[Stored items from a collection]
■ ■ ■ ■ ■
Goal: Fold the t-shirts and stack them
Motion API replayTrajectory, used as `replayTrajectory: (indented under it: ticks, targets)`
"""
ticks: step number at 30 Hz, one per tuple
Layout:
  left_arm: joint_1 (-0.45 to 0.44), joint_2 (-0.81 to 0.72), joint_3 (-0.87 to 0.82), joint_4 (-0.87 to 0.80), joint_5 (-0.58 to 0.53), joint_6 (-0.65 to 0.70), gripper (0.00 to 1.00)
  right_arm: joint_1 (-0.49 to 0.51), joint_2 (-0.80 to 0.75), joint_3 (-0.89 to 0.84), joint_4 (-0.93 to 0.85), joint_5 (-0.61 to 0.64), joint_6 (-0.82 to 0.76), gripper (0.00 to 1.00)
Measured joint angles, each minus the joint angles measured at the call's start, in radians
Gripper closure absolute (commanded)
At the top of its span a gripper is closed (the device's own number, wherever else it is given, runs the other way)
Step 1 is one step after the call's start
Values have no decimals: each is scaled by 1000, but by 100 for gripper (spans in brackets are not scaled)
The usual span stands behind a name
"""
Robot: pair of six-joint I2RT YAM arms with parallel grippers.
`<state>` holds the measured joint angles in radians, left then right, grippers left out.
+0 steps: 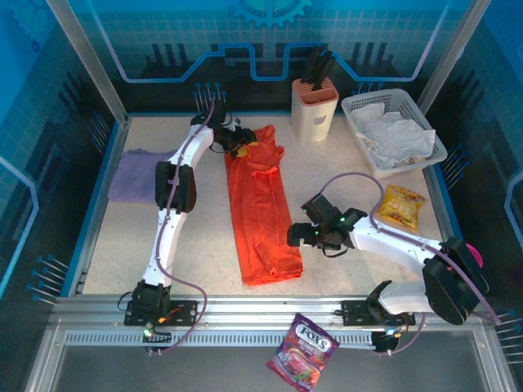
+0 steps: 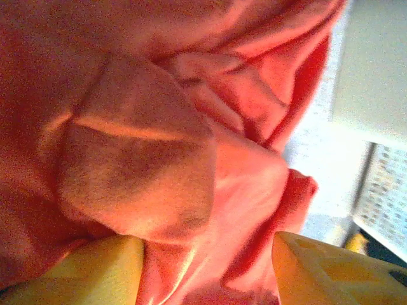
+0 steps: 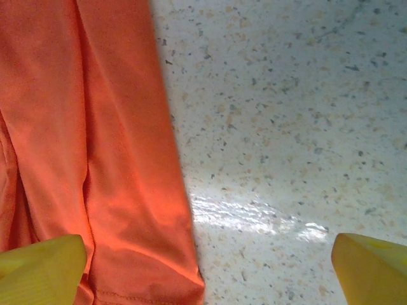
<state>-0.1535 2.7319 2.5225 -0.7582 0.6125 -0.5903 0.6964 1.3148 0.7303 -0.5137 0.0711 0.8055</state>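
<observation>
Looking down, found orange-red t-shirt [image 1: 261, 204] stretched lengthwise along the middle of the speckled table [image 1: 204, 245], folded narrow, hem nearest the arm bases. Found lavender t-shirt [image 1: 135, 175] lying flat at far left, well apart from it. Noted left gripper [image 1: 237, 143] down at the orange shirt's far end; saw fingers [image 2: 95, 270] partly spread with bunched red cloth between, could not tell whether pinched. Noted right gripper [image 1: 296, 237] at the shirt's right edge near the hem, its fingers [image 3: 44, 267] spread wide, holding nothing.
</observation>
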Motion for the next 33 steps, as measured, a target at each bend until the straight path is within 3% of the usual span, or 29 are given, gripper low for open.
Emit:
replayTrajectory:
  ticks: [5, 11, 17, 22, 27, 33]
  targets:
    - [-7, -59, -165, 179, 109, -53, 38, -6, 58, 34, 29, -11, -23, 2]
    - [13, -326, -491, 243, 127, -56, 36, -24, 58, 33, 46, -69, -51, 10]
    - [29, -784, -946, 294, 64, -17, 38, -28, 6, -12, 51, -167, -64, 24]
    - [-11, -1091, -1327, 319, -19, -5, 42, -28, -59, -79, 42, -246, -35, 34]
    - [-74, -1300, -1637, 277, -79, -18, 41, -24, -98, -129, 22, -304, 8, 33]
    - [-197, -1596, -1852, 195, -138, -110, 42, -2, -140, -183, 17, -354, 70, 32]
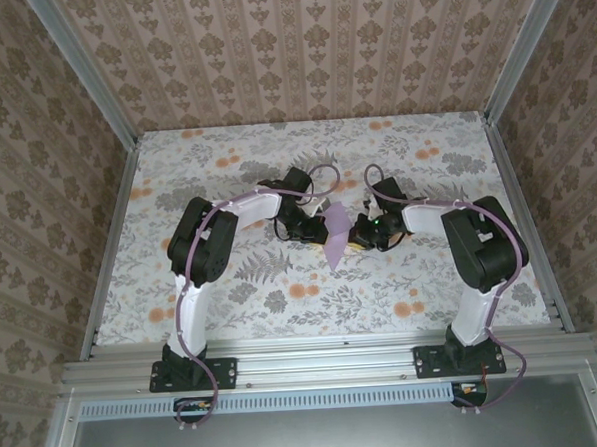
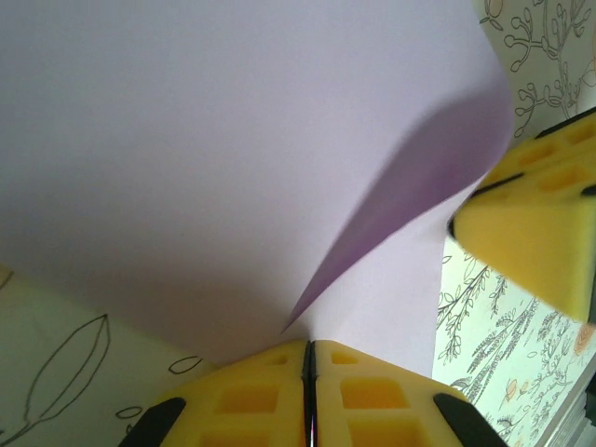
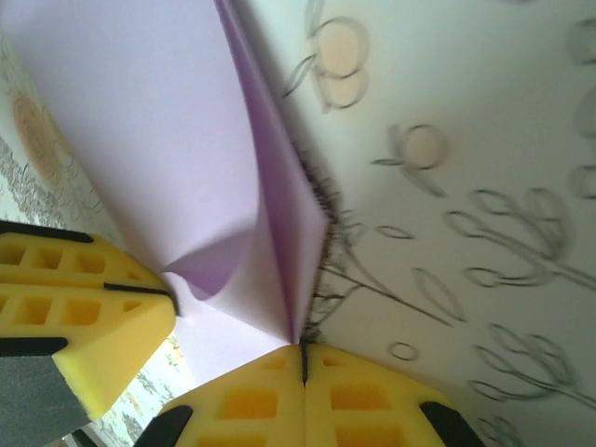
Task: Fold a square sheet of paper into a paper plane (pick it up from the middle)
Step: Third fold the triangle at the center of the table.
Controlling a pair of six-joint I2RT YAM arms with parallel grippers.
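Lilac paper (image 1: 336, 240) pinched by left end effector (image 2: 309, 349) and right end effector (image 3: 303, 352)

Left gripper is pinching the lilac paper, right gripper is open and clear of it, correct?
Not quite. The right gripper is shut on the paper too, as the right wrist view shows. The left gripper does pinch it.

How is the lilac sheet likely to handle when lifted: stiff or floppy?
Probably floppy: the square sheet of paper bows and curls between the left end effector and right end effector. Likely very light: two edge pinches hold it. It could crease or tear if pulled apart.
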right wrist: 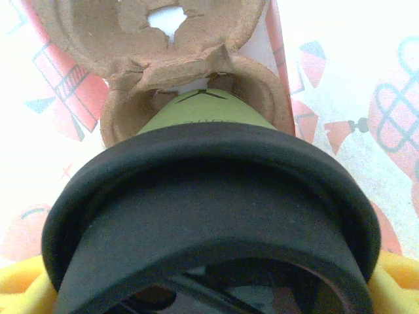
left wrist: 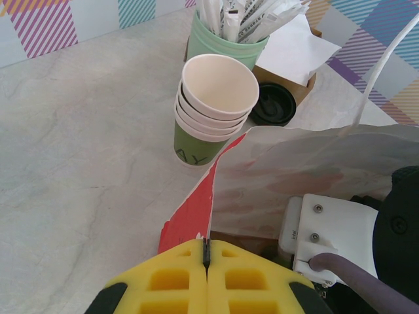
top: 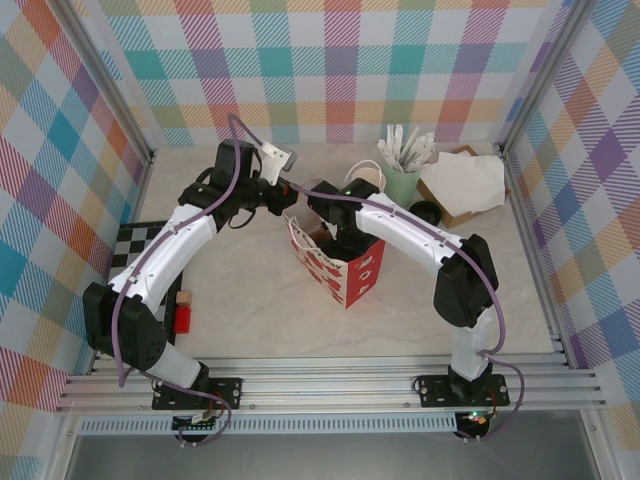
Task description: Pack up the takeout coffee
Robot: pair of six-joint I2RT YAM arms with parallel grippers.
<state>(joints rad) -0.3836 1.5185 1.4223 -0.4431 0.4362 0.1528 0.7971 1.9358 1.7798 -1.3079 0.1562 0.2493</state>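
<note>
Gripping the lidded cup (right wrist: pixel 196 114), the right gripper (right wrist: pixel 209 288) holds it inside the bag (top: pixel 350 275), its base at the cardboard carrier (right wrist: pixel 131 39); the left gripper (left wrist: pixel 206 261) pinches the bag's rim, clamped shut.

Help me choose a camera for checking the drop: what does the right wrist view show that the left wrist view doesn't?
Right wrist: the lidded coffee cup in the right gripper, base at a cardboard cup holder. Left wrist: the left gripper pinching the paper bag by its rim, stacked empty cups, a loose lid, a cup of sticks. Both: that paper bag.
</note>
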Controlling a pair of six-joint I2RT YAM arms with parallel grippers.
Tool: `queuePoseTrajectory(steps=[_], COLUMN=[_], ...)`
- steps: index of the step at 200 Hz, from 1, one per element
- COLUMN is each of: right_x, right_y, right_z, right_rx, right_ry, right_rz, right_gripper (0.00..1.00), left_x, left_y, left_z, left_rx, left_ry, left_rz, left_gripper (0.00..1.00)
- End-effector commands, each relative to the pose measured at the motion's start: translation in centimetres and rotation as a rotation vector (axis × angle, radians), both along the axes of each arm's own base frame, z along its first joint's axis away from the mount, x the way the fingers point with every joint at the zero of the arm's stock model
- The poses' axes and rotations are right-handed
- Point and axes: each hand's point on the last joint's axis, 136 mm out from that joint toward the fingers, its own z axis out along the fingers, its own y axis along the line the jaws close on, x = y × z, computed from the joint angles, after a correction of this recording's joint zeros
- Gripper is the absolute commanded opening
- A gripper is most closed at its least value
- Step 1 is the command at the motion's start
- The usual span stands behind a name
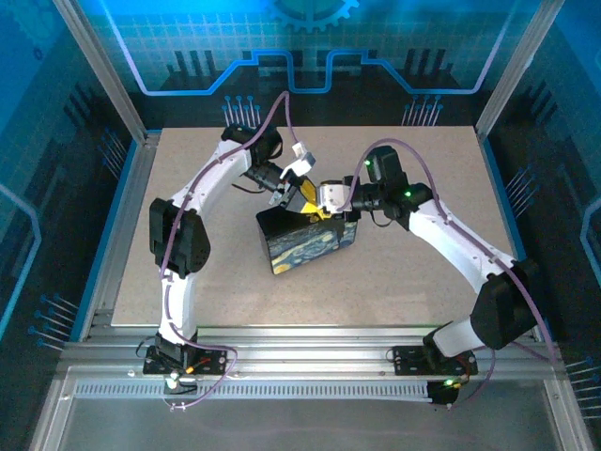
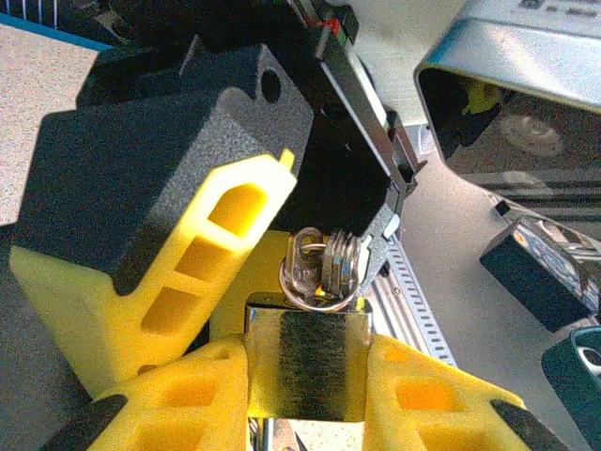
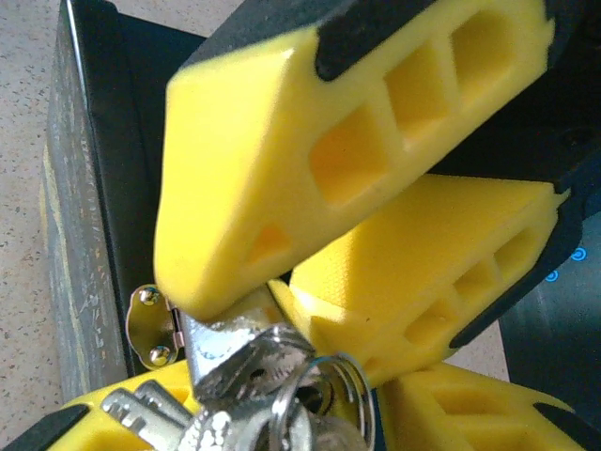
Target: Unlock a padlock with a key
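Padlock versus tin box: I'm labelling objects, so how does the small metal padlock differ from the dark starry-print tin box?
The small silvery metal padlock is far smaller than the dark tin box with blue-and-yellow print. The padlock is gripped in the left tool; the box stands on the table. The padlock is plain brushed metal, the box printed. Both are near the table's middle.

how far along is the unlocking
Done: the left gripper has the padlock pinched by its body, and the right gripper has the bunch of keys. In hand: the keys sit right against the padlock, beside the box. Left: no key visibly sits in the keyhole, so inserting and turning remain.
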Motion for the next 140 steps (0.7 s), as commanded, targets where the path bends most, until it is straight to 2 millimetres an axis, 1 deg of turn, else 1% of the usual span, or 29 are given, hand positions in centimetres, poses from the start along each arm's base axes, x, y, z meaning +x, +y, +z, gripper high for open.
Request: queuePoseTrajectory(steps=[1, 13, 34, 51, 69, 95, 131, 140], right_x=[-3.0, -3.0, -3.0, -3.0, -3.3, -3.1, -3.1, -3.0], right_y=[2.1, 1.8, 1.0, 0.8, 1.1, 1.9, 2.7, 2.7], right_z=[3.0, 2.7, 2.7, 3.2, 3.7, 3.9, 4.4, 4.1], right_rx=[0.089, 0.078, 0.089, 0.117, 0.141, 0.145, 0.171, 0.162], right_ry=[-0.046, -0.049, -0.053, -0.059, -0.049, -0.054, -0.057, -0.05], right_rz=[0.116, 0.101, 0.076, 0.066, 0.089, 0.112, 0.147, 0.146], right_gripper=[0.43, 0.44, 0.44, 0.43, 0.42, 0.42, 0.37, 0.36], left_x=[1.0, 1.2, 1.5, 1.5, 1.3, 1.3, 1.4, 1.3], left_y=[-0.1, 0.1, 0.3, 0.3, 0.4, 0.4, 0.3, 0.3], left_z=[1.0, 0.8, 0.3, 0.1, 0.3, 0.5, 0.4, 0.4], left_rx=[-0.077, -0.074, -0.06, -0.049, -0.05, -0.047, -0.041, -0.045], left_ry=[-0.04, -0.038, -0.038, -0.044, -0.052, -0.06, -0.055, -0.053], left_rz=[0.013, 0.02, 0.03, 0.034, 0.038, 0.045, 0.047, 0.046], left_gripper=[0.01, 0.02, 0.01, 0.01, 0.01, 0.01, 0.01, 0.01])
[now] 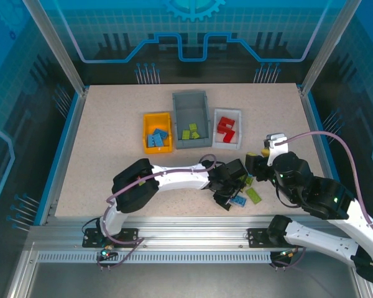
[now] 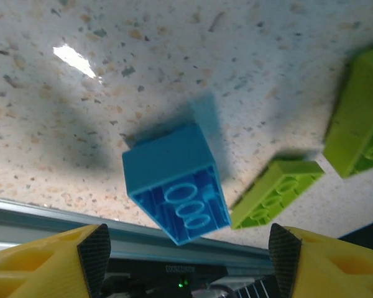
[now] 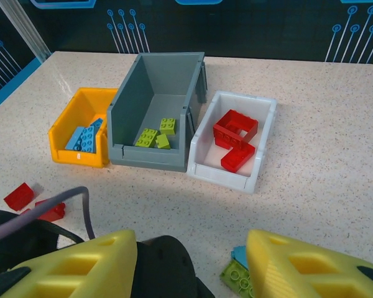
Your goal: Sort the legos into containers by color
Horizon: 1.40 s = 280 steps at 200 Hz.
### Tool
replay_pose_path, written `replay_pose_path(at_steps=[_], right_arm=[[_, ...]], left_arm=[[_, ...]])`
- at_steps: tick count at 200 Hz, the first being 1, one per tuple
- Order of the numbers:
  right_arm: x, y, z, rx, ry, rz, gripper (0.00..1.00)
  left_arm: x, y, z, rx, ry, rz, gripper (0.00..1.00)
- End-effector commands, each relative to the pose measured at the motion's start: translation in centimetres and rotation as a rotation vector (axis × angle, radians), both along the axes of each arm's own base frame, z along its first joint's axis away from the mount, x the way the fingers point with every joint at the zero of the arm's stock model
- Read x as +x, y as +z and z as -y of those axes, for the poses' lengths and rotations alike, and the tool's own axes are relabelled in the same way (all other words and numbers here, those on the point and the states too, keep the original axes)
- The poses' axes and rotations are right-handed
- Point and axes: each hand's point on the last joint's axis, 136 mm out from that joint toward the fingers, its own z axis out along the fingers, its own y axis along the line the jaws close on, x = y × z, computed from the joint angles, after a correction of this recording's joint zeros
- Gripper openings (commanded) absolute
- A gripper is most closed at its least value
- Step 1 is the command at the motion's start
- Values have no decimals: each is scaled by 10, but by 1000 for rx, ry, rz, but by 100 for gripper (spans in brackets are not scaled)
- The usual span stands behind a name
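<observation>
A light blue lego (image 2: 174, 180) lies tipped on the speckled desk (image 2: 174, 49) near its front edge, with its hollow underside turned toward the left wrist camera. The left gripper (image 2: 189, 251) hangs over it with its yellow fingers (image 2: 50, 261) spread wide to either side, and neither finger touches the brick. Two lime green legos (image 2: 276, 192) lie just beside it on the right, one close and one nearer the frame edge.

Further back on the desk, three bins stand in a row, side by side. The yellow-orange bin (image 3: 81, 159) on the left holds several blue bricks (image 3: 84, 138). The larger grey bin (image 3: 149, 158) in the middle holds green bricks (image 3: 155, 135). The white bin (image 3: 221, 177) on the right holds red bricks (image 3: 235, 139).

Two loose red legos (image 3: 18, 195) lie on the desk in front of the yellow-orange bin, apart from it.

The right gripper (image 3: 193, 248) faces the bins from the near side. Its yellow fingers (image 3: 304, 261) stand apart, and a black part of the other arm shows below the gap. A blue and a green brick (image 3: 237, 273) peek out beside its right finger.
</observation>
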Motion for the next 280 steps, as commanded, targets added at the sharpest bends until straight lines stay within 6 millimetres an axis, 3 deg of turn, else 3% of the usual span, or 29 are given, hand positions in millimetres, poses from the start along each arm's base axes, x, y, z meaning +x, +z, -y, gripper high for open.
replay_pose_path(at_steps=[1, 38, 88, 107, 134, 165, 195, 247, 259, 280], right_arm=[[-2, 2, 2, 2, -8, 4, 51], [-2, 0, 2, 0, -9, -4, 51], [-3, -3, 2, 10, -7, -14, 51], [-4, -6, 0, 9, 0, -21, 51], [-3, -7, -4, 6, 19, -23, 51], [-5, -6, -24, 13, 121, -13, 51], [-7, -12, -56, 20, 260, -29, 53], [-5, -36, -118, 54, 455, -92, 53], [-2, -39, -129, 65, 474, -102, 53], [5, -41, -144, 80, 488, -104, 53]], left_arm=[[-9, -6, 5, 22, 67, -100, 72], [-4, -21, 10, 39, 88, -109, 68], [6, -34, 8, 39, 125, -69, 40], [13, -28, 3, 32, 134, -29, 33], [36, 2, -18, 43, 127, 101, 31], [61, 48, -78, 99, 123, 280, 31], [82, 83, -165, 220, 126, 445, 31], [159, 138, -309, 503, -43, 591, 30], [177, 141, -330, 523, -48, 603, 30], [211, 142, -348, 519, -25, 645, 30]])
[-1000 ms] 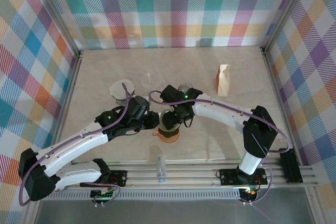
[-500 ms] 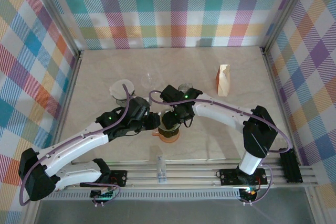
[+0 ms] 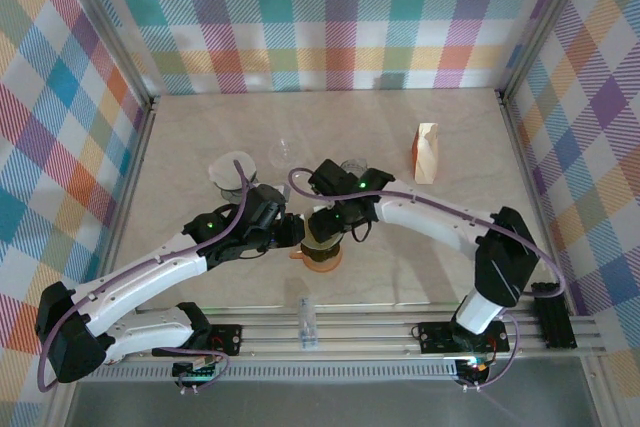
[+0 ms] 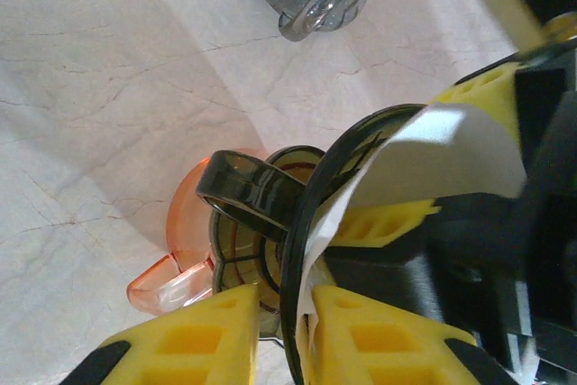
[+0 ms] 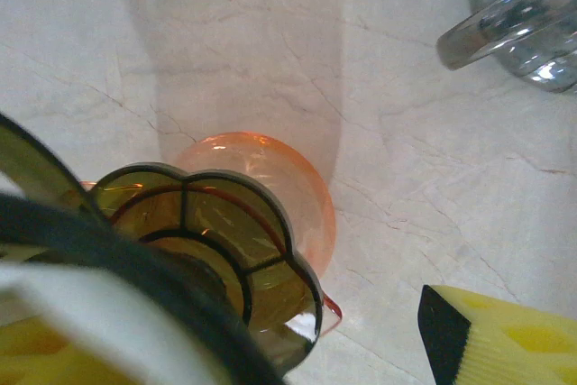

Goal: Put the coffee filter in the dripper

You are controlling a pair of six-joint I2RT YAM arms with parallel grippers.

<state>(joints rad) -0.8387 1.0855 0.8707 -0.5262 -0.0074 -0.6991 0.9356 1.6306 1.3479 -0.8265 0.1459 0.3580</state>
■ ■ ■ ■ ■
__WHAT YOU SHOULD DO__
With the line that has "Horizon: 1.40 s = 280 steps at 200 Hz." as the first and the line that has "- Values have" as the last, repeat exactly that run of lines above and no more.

__RESPONSE__
Horizon: 1.40 s = 280 steps at 200 Hz.
### Tool
replay_pose_path, written `replay_pose_path(at_steps=[_], right_arm=[[_, ...]], left_arm=[[_, ...]])`
- at_steps: tick count at 200 Hz, the first being 1, one per tuple
- Order of the numbers:
  right_arm: x, y, z, rx, ry, rz, gripper (0.00..1.00)
  left_arm: x, y, z, rx, ry, rz, gripper (0.00..1.00)
- End-effector commands, each relative to the pose measured at the motion's start: translation in centimetres and rotation as a rotation vector (axis × angle, radians), both along the axes of each arm's own base frame, z along its first joint's axis away from the mount, x the way the fingers point with every joint at the zero of the arm's stock model
- Read x as +x, y as +z and z as -y of those axes, for the poses' lengths and rotations alike, and the tool's own axes are relabelled in the same way (all other words and numbers here, those on the point and the states too, keep the original axes)
- The poses' axes and rotations are right-handed
- Point and axes: each hand's point on the last joint's axis, 136 mm out from that joint toward the fingers, its own z axis out along the fingers, its own y axis along the line the jaws close on, x = y × z, computed from the joint angles, after a correction of this recording's joint zeros
- Gripper openings (commanded) absolute
- A gripper is most closed at its least value
- Step 1 is the command at the motion's start
- Values have no decimals: each is scaled by 10, but by 1000 for rx, ry, rz, but by 100 for gripper (spans in brackets are not scaled)

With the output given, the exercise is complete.